The Frankfurt-headquartered bank predicted prices for carbon permits called EU Allowances (EUAs) at 12 euros ($16.68) per tonne at the end of 2011, down two euros from the bank’s previous estimate made at the end of August, Eugen Weinberg, head of commodity research, told Reuters.
The bank’s analysts also slashed their estimate for end-2012 EUA prices to 15.5 euros from 16.5 euros, he said, mainly a result of growth concerns amid the euro zone’s debt crisis.
The benchmark EUA contract CFI2Zc1 was trading around 10.35 euros on Monday.
Carbon prices have fallen by more than 40 percent since the end of May, touching a 31-month low of 9.82 euros on Oct. 4.

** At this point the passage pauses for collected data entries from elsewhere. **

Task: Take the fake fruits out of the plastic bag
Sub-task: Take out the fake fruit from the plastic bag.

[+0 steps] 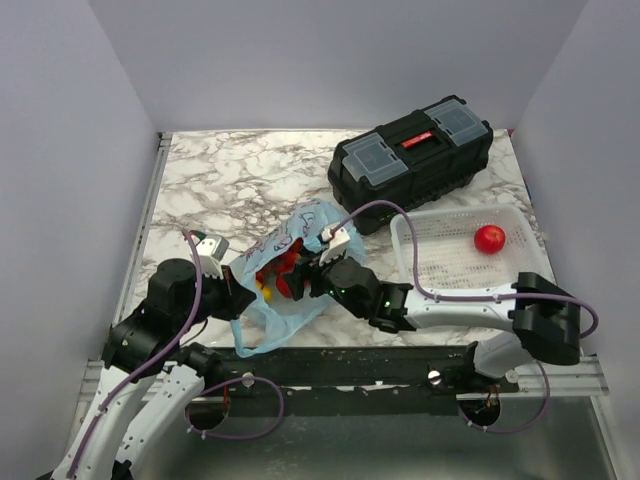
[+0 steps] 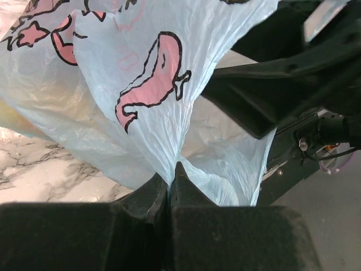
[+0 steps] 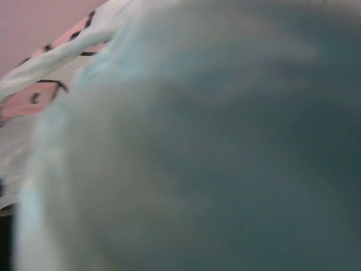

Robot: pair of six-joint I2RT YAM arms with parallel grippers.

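- Looking down, I see the plastic bag (image 1: 290, 235) at the table's (image 1: 220, 170) near edge, with fake fruits (image 1: 270, 276) in its mouth and my right gripper (image 1: 297, 282) among them; I cannot tell how its jaws stand.
- Left wrist: my left gripper (image 2: 171, 182) is clamped on bag film.
- Right wrist: only blurred blue film.

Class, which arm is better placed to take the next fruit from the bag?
Right: right gripper sits at the bag mouth by the fruits; left gripper pinches the bag.

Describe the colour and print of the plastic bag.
The plastic bag is light blue with pink, dark-outlined whale figures; clearest in the left wrist view.
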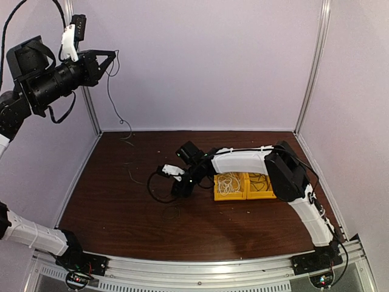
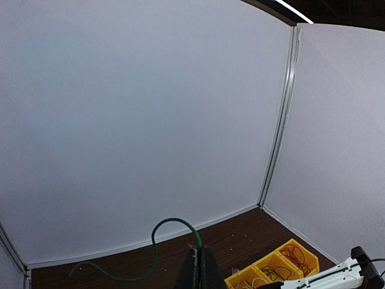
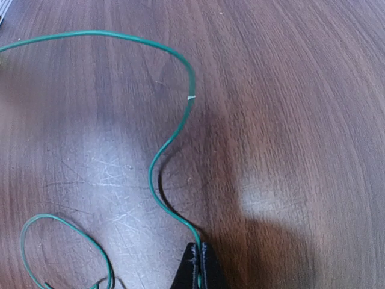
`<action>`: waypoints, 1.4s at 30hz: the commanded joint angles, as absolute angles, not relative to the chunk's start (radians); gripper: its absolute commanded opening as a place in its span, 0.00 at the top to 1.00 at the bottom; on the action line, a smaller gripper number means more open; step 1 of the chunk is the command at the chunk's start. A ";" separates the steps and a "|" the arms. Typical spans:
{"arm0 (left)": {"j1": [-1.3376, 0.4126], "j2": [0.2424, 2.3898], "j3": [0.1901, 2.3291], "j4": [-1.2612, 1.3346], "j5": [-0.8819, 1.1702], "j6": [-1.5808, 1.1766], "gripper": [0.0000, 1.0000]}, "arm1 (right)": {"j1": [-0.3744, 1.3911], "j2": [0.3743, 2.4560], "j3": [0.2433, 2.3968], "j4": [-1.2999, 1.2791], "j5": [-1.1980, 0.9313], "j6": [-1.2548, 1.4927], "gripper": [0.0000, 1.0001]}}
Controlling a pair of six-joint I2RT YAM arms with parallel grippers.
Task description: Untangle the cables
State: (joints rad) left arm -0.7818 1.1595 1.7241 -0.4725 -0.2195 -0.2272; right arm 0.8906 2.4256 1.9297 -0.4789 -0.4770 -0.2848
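A thin green cable [image 1: 110, 85] hangs from my left gripper [image 1: 114, 55], which is raised high at the back left and shut on it. In the left wrist view the cable [image 2: 171, 221] arcs out of that gripper's [image 2: 203, 248] pinched tips. My right gripper [image 1: 176, 192] is down at the table's middle. The right wrist view shows it [image 3: 200, 247] shut on the green cable [image 3: 174, 135], which snakes away across the wood. A further green loop [image 3: 36, 241] lies to the left. Dark cable loops [image 1: 159, 190] lie by the right gripper.
Yellow bins [image 1: 231, 196] stand just right of the right gripper, partly under the right arm. They hold whitish [image 1: 228, 182], black [image 2: 272, 272] and red [image 2: 299, 256] wires. White walls with metal corner posts [image 1: 311, 67] close the table on three sides.
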 commanded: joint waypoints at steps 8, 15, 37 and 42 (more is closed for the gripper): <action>-0.784 1.184 1.631 -0.387 -0.169 -0.235 1.00 | 0.787 1.974 1.776 -0.521 -0.569 -0.243 1.00; -0.785 1.285 1.627 -0.306 -0.016 -0.253 1.00 | 0.703 1.687 1.700 -0.532 -0.541 -0.261 1.00; -1.049 2.081 2.015 0.227 0.156 -0.471 1.00 | 0.290 1.369 1.358 -0.467 -0.341 -0.253 1.00; -1.054 2.211 2.076 0.322 0.108 -0.550 1.00 | 0.233 1.350 1.309 -0.456 -0.369 -0.249 1.00</action>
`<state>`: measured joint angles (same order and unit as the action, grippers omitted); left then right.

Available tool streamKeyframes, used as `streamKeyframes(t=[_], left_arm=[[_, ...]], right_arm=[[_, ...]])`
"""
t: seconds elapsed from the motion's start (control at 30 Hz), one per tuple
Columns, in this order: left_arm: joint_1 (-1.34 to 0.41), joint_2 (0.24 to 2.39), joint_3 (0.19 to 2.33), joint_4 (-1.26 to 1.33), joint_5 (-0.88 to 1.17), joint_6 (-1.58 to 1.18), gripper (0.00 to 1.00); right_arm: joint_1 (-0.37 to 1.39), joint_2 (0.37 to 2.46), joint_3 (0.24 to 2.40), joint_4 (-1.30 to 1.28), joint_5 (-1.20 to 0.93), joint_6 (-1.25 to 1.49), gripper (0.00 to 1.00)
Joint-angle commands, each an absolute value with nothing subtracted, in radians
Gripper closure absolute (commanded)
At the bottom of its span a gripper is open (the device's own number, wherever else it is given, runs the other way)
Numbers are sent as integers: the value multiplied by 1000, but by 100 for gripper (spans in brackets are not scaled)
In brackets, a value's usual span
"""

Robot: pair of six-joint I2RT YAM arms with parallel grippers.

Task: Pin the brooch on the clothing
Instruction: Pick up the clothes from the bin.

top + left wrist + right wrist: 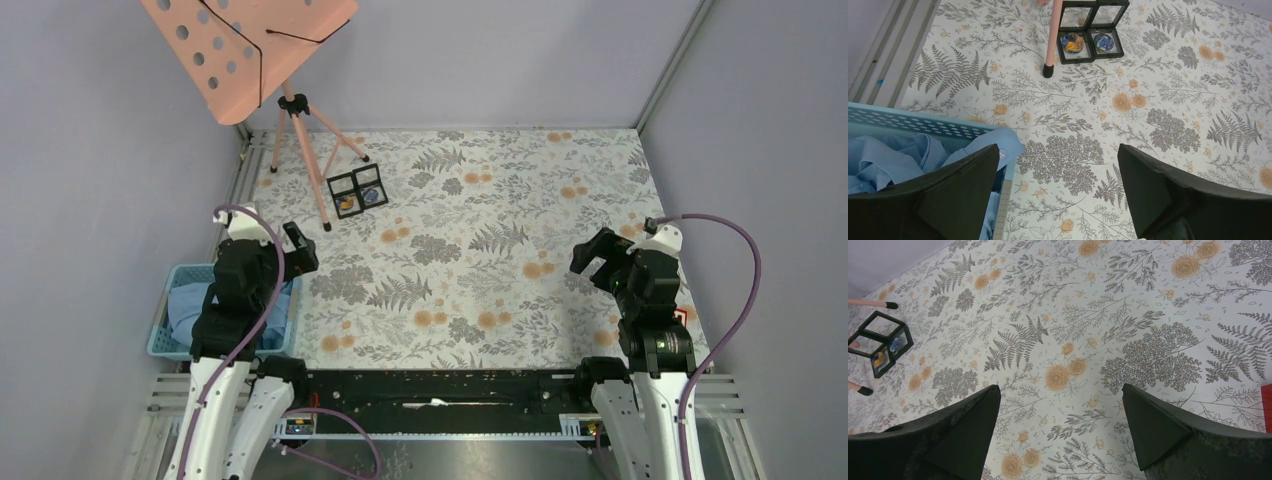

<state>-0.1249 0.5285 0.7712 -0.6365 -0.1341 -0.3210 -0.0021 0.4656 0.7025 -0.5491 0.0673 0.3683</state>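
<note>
Left fingers stand wide apart, gripping nothing; under the left one I see the shirt bunched in its blue basket. Right fingers spread equally wide above the floral bench. Black display boxes sit well ahead of the left pair.

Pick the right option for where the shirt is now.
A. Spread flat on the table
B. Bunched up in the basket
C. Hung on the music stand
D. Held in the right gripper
B: the shirt lies crumpled inside the basket, with one fold draped over its rim.
</note>
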Motion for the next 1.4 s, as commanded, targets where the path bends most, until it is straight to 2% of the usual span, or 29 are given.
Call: streamKeyframes(t=[0.0,0.17,0.5,0.77,0.97,1.17,1.37], left_arm=[[-118,566,813,-621,-142,-342,1],[-116,595,822,-643,-204,-360,1],[-45,627,834,-711,-471,-409,1],[212,642,818,-725,-614,-469,1],[293,664,815,-770,-736,-557,1],[309,713,796,-743,-643,-549,1],[388,876,817,-719,-410,-498,3]], right_arm=[[-5,457,710,-544,75,369,0],[-5,459,709,-544,75,370,0],[-5,456,719,-560,77,368,0],[-5,462,719,-557,72,368,0],[-6,480,720,-554,65,368,0],[-5,477,721,-556,64,367,0],[-6,463,731,-567,70,365,0]])
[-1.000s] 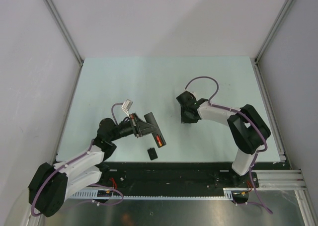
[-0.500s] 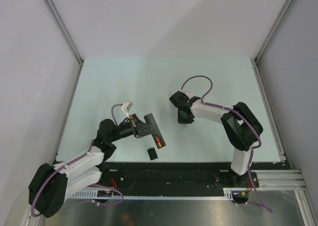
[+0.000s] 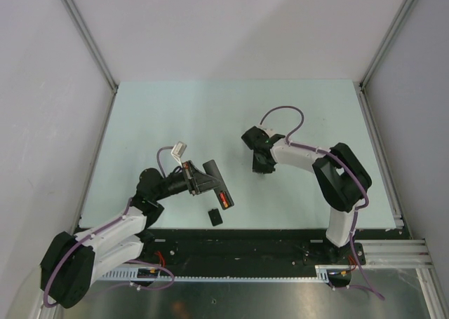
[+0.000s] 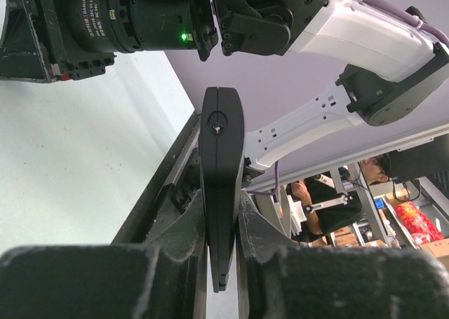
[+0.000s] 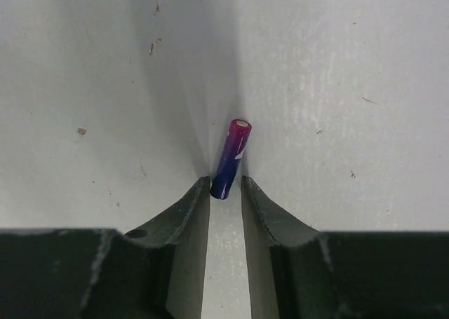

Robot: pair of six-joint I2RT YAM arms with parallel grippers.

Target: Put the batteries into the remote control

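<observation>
Right gripper (image 5: 225, 187) pinches the purple battery (image 5: 232, 149) by one end, leaving its length free for seating. Left gripper (image 4: 222, 217) clamps the remote (image 4: 221, 140) edgewise, apparently to steady it.

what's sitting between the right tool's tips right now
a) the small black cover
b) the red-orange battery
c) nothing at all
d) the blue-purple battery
d: the right wrist view shows the blue-purple battery with its near end between the tips of the right tool.
</observation>
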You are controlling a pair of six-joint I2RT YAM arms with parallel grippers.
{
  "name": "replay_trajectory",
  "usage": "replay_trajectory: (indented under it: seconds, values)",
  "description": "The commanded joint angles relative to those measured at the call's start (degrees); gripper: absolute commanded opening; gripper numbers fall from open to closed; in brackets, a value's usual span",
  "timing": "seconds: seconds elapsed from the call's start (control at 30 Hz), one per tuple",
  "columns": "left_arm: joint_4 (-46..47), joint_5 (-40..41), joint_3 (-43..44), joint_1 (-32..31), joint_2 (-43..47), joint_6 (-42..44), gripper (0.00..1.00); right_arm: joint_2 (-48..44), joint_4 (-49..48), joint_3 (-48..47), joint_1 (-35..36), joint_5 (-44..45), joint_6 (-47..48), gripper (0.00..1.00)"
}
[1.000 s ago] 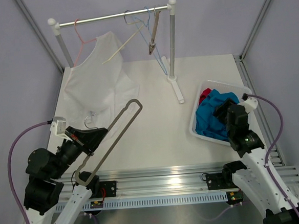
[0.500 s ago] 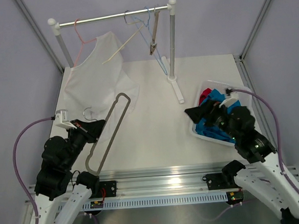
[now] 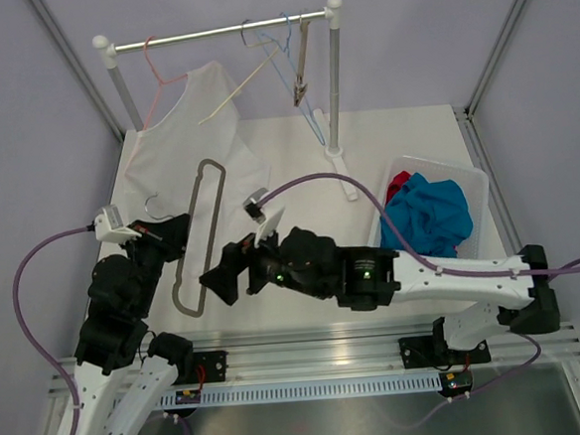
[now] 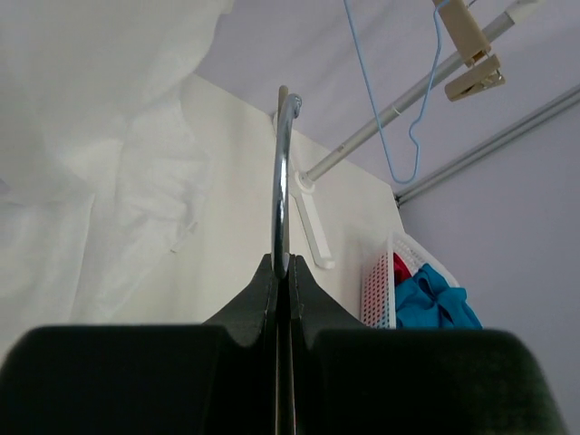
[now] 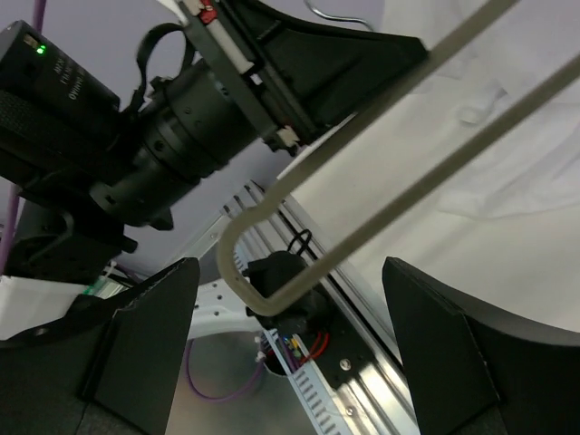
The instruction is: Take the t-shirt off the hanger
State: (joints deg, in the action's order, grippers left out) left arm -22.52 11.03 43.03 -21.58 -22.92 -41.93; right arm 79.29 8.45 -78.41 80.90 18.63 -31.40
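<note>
The white t-shirt (image 3: 191, 150) hangs by one shoulder from a pink hanger (image 3: 157, 79) on the rail, its lower part lying on the table; it also shows in the left wrist view (image 4: 91, 136) and the right wrist view (image 5: 517, 172). My left gripper (image 3: 177, 237) is shut on a long grey hanger (image 3: 202, 219), held off the shirt; the left wrist view shows the hanger (image 4: 283, 172) pinched between closed jaws (image 4: 283, 268). My right gripper (image 3: 218, 279) is open beside the hanger's lower end. In the right wrist view the hanger's loop (image 5: 263, 294) lies between the spread fingers (image 5: 290, 276).
A rack with a metal rail (image 3: 217, 30) stands at the back, carrying a blue wire hanger (image 3: 300, 97) and a wooden clip hanger (image 3: 300, 62). Its foot (image 3: 345, 179) rests on the table. A white basket (image 3: 475, 183) of blue and red clothes sits at the right.
My right arm swung from the basket across to the left and now sits by the hanger's lower end. My left gripper turned the grey hanger more upright and leftward.
</note>
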Motion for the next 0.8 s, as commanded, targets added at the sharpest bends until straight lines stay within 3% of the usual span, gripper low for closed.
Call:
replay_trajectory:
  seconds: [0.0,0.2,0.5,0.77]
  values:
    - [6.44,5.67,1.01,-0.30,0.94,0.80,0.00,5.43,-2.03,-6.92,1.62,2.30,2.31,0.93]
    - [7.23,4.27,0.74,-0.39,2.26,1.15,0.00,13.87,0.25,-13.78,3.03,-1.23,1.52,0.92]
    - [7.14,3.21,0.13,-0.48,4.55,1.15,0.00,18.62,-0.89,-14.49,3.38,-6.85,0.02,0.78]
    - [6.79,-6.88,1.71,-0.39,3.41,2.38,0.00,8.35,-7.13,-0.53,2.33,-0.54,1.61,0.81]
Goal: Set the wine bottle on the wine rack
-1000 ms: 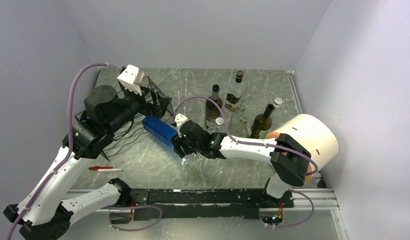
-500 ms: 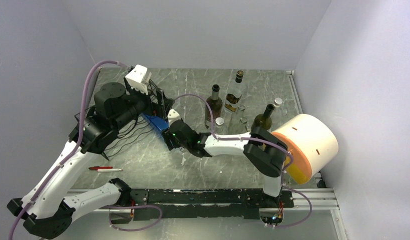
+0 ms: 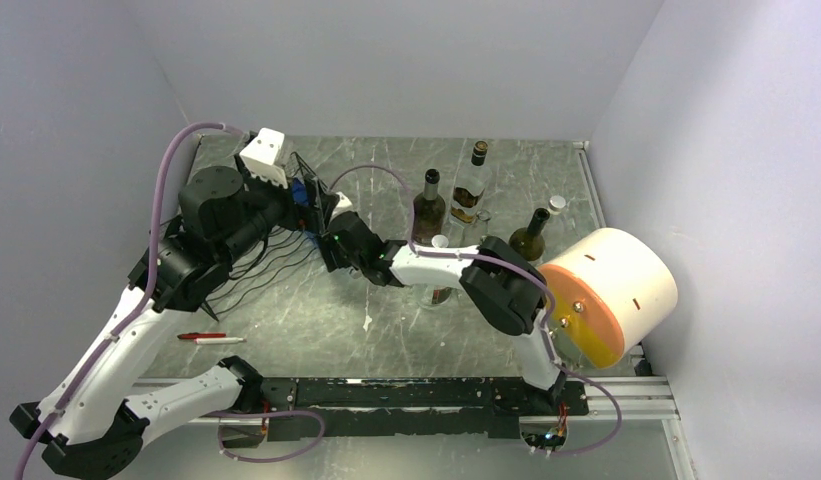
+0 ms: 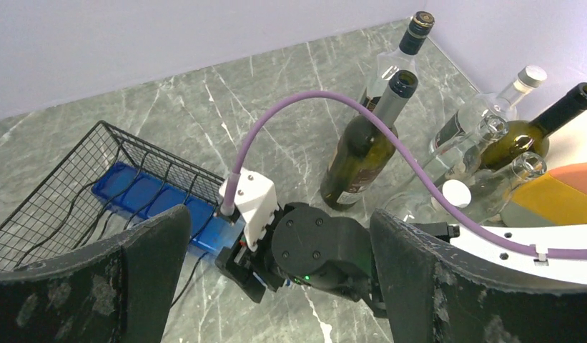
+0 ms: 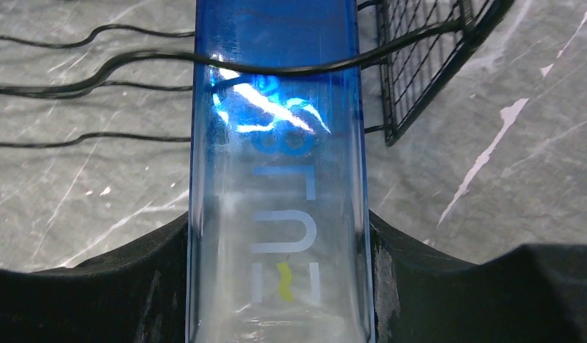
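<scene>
In the overhead view you see little of the blue translucent wine bottle [image 3: 302, 190]: only a sliver shows in the upper left, between the two arms' wrists. The right wrist view cuts off both its ends, so you cannot tell which way the neck points. The pale lettering on it is only partly readable there.

The bottle's long axis runs straight up the right wrist frame. In the left wrist view it runs from the left edge down toward the centre. It lies low inside the black thin-wire wine rack [image 4: 58, 196], behind the mesh, with one black wire crossing over it near the top of the right wrist view.

Your right gripper [image 5: 276, 286] is clamped on the bottle, a finger pressed against each side. Your left gripper [image 4: 276, 286] hangs above the rack with its jaws spread wide, holding nothing. The right arm's wrist shows between them.
</scene>
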Tool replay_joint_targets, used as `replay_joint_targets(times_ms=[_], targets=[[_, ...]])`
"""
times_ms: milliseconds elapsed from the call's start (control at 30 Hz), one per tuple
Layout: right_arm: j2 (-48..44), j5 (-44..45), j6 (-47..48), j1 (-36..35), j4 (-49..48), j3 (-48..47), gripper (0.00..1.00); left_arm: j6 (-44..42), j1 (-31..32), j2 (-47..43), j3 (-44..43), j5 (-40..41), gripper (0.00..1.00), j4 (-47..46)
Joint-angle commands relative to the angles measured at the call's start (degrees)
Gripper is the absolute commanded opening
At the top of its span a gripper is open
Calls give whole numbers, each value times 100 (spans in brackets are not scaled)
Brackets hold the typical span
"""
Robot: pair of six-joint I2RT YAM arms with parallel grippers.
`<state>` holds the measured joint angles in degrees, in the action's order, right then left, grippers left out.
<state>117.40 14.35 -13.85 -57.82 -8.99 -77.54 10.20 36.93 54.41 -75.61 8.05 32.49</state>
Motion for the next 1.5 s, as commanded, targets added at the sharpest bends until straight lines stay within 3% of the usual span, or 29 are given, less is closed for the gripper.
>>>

“The economic slowdown does indeed carry the risk of a sharp drop in emissions, as the economic crisis of 2008/2009 demonstrated,” Commerzbank said in a research note.
It also said the over-supplied market will be further pressured by the expected start of EUA sales later this year from a post-2012 reserve for new carbon market entrants amounting to 300 million permits.
However, Commerzbank said a long-term demand driver will be the entry of the aviation sector into the EU’s cap-and-trade scheme from January 2012, as many airlines will need to buy permits.
“We therefore expect only a moderate rise in EUA prices to 12 euros per tonne by the end of the year. No large price rise is expected for next year either,” the note said.
Other analysts have also recently lowered their price forecasts for carbon permits .
The heavy issuance of carbon credits in the U.N.-backed emission offset market, coupled with EU growth concerns, has depressed benchmark offset prices CEREZc1 to a record low earlier this month, Commerzbank said.
Participants in the EU cap-and-trade scheme are the main buyers of so-called Certified Emission Reductions (CERs), which are awarded to U.N. registered emission-reduction projects in developing nations.
In a separate research note on Monday, analysts at Barclays Capital said CER price direction hinges largely on the EUA market, particularly given EU rule changes for using the offsets in 2013.
“If EUAs fall to 8 euros/t and CER issuance remains healthy, there would be pressure on those credits to head below the 5 euro/t level,” the BarCap analysts wrote.
European leaders have agreed to ban the use of CERs derived from certain industrial gas offset projects from May 1, 2013.